**Work to complete:**
Copy out every line holding the string "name" from the records below.
• • • • • • •
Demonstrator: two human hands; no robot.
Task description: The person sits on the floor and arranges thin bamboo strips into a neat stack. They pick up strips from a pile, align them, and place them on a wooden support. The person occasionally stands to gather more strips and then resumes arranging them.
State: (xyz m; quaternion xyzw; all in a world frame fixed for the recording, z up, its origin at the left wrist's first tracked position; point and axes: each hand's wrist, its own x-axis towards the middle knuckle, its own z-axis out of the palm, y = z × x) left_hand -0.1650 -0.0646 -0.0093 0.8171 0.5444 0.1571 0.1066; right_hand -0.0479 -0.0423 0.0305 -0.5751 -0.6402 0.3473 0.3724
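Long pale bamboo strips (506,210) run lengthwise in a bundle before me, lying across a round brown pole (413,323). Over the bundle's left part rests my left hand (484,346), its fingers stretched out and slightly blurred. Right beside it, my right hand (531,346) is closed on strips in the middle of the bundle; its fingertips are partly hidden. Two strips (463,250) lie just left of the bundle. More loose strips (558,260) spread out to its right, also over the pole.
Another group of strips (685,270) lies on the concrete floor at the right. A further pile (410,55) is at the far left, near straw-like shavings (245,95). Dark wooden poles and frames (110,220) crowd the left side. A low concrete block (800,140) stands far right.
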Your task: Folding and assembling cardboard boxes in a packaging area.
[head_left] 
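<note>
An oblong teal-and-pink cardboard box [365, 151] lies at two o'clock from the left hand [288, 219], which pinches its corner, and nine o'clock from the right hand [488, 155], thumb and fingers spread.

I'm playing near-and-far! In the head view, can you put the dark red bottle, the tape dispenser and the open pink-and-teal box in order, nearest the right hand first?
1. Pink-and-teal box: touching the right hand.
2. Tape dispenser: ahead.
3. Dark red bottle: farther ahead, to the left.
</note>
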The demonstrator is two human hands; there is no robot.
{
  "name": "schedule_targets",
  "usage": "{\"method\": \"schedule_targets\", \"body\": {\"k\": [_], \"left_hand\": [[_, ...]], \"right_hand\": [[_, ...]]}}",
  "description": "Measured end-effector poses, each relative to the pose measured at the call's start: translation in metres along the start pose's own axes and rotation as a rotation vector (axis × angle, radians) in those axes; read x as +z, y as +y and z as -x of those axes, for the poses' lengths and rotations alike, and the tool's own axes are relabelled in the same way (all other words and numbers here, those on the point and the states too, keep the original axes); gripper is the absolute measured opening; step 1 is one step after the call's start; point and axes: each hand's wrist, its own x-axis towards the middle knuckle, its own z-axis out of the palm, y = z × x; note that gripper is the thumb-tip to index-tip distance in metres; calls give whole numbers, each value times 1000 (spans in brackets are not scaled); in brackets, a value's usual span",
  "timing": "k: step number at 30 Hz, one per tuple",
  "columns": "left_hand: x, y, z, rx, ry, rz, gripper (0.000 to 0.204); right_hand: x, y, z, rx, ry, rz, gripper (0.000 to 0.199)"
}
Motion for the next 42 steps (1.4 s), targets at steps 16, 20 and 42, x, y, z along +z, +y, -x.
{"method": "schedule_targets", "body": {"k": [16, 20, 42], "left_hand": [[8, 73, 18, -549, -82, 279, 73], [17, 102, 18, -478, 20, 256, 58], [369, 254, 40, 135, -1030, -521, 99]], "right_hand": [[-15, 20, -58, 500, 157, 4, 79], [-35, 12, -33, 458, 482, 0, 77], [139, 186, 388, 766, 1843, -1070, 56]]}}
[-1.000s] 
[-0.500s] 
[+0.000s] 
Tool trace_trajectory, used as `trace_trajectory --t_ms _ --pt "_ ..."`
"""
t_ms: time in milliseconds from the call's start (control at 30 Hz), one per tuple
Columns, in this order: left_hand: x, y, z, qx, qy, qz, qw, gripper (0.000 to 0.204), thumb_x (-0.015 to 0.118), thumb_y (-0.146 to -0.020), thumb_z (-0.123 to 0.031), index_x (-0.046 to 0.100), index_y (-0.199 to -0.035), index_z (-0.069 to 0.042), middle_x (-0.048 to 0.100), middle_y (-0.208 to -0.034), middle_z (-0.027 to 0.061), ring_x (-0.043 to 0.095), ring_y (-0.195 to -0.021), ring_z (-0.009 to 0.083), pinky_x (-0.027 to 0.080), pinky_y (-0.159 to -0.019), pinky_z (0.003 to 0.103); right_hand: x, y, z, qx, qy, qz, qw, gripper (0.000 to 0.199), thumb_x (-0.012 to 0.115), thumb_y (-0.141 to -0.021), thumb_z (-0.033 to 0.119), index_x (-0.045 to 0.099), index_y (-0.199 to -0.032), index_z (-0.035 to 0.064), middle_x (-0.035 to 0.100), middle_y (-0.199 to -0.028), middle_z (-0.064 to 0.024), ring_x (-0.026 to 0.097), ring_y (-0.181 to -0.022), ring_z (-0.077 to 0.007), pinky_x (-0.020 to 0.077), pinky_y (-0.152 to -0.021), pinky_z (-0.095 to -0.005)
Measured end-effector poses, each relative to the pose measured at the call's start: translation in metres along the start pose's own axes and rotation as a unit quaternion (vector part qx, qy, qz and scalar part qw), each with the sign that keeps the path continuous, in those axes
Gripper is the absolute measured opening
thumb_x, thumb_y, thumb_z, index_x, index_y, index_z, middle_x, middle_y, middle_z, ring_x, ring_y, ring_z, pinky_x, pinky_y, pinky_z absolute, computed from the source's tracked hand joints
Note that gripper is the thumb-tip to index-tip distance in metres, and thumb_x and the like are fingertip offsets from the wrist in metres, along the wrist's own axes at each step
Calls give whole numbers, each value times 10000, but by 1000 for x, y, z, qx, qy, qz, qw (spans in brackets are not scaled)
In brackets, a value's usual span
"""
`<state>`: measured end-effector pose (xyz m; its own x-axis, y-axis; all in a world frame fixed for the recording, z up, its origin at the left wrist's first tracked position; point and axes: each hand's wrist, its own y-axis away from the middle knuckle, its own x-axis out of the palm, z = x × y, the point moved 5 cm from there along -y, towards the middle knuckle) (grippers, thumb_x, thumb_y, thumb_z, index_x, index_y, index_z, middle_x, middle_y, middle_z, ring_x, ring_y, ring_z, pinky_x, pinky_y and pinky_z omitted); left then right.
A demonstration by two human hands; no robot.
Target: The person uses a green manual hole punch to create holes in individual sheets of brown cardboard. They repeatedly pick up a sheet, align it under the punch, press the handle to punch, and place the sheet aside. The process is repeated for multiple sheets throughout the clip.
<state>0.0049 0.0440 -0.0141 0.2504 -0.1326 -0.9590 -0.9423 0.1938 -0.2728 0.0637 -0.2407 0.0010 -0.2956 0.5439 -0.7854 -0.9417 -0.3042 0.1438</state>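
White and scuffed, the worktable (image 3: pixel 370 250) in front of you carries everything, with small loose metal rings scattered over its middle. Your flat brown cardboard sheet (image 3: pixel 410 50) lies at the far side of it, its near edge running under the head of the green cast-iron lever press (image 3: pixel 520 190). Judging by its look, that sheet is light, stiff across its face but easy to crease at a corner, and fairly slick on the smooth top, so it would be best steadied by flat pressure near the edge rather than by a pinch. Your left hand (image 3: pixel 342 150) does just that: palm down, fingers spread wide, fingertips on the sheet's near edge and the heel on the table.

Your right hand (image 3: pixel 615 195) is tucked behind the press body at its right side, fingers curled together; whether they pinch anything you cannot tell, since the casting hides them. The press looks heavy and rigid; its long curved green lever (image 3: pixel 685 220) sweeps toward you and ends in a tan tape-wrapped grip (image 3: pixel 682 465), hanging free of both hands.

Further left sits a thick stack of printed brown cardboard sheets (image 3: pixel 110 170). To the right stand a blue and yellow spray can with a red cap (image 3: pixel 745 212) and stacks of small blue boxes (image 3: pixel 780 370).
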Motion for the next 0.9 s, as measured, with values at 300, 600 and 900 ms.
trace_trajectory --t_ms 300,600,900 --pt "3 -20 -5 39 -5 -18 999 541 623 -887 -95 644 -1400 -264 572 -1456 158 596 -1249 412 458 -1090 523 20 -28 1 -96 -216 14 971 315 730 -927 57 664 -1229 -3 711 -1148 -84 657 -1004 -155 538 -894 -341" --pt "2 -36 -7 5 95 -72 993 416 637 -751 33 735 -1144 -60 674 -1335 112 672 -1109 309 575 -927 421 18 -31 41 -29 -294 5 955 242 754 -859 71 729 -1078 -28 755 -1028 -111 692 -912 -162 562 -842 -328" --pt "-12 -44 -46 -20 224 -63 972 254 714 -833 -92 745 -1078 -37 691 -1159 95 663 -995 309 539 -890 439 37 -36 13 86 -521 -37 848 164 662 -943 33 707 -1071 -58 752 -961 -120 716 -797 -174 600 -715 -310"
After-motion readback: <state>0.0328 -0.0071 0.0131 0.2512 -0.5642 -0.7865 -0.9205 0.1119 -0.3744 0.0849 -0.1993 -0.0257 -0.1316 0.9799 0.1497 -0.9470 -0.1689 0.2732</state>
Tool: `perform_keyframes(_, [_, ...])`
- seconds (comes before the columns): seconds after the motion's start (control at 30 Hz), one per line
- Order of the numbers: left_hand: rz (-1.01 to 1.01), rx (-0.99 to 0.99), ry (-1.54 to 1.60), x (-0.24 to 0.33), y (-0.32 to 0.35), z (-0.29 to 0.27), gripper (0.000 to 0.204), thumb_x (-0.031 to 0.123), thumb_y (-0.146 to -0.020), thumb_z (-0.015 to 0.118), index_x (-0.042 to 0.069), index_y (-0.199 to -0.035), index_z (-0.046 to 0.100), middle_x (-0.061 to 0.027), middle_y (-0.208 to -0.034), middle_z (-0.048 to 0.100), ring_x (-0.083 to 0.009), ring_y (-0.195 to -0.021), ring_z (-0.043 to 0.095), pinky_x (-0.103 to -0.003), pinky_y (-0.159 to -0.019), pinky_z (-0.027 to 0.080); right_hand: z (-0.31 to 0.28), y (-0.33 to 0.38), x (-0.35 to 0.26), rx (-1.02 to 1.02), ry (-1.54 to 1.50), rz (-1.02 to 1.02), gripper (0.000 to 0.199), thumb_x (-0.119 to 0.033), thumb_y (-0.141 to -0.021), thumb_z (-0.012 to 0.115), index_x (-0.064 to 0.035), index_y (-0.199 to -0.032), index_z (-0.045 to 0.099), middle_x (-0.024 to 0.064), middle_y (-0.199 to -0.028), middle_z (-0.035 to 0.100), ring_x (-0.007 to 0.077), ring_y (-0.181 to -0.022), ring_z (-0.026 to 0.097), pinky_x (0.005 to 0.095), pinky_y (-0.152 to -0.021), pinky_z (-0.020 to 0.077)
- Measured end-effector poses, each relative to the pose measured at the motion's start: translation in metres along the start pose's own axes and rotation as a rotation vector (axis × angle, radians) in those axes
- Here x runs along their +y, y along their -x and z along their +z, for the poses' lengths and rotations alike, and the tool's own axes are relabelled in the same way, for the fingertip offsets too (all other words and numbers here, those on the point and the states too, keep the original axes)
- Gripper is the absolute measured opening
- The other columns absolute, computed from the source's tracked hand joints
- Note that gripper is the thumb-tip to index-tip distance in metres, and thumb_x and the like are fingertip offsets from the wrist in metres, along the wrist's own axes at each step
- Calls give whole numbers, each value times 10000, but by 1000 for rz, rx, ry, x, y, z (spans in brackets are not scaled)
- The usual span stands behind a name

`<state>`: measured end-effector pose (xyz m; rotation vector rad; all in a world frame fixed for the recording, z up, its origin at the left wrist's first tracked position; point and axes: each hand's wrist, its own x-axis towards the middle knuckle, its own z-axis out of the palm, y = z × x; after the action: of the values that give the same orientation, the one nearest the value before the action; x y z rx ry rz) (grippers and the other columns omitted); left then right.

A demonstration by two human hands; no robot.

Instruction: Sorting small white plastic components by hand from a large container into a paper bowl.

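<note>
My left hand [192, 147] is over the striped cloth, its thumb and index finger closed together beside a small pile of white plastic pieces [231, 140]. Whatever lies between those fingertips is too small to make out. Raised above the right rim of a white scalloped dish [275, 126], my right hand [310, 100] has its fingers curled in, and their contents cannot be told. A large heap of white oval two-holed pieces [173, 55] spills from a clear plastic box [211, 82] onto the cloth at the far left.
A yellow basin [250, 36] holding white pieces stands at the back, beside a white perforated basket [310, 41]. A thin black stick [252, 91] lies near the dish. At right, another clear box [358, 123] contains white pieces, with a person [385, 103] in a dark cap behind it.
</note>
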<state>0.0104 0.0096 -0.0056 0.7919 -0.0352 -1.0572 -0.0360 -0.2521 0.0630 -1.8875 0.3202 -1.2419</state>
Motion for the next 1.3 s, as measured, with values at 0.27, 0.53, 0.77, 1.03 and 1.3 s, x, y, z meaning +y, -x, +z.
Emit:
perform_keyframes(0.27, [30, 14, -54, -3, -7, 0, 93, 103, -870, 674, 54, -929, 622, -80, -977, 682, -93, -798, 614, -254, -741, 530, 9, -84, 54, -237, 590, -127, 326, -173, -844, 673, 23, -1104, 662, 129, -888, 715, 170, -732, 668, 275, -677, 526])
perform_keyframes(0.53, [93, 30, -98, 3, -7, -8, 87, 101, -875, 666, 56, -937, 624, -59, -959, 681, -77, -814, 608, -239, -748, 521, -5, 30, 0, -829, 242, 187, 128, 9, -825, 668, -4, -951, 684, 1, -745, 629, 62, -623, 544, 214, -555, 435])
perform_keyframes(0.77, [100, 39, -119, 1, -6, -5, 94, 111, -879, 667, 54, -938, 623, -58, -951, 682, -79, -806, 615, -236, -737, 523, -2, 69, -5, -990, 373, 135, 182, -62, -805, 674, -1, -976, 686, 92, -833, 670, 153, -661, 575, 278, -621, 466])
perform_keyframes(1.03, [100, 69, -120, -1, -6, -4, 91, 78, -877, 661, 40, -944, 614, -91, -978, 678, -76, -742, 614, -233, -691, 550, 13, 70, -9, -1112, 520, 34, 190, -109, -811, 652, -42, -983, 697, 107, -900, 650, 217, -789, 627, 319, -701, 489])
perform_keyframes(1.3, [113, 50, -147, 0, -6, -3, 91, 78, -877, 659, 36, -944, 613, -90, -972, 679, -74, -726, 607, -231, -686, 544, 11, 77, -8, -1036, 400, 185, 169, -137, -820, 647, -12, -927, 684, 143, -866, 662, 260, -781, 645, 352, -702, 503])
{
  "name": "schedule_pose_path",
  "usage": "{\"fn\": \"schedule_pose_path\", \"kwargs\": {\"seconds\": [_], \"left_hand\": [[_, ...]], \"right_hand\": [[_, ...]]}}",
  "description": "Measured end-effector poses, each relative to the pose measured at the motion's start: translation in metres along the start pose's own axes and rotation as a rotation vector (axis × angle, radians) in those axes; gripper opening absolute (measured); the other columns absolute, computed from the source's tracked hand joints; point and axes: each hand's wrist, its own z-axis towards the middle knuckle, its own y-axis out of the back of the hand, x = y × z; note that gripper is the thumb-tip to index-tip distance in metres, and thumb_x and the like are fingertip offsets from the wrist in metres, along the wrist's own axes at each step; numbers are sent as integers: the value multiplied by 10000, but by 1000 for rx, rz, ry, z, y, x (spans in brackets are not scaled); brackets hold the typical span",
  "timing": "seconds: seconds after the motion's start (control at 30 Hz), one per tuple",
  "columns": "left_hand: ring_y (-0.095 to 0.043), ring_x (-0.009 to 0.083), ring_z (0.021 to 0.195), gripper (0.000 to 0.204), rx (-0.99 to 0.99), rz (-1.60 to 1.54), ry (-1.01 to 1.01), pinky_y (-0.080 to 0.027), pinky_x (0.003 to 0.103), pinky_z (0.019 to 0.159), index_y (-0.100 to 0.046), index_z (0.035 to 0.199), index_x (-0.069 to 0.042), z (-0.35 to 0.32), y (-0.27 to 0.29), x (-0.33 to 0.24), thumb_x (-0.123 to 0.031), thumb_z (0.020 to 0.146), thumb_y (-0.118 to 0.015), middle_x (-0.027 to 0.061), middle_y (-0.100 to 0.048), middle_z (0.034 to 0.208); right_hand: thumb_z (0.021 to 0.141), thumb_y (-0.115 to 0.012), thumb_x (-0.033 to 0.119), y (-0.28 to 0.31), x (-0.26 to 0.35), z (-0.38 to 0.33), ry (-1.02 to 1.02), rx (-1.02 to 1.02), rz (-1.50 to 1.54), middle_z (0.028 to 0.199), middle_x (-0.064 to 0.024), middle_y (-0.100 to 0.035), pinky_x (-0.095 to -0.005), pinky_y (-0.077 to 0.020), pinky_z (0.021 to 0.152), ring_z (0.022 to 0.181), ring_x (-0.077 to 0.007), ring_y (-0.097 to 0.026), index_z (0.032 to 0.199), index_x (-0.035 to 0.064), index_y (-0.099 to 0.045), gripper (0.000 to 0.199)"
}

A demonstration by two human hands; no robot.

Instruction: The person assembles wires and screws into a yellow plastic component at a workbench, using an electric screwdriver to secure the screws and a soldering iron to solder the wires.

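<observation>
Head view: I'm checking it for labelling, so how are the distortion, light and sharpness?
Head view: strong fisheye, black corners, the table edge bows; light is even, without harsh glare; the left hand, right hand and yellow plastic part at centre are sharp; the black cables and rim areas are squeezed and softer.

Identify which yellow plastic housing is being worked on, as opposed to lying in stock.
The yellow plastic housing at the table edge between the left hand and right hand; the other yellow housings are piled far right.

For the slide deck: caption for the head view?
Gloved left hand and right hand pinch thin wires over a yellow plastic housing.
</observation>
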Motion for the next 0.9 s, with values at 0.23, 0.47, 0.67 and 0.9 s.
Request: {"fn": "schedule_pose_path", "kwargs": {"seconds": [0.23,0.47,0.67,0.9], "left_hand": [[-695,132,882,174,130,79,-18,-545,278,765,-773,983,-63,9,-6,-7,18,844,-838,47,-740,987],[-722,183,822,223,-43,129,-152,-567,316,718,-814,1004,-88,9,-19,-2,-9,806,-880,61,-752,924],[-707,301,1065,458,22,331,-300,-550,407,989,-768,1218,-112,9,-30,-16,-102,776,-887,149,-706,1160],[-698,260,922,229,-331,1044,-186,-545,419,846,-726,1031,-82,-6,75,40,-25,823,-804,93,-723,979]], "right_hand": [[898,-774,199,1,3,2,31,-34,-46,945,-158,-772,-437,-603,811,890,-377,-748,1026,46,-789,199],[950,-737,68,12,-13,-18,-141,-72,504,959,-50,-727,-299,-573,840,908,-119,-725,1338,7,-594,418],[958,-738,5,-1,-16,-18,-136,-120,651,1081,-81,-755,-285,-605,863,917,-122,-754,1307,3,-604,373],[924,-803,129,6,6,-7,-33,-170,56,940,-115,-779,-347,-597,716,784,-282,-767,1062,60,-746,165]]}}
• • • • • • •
**Final answer:**
  "name": "schedule_targets",
- The usual span stands behind a name
  "name": "schedule_pose_path",

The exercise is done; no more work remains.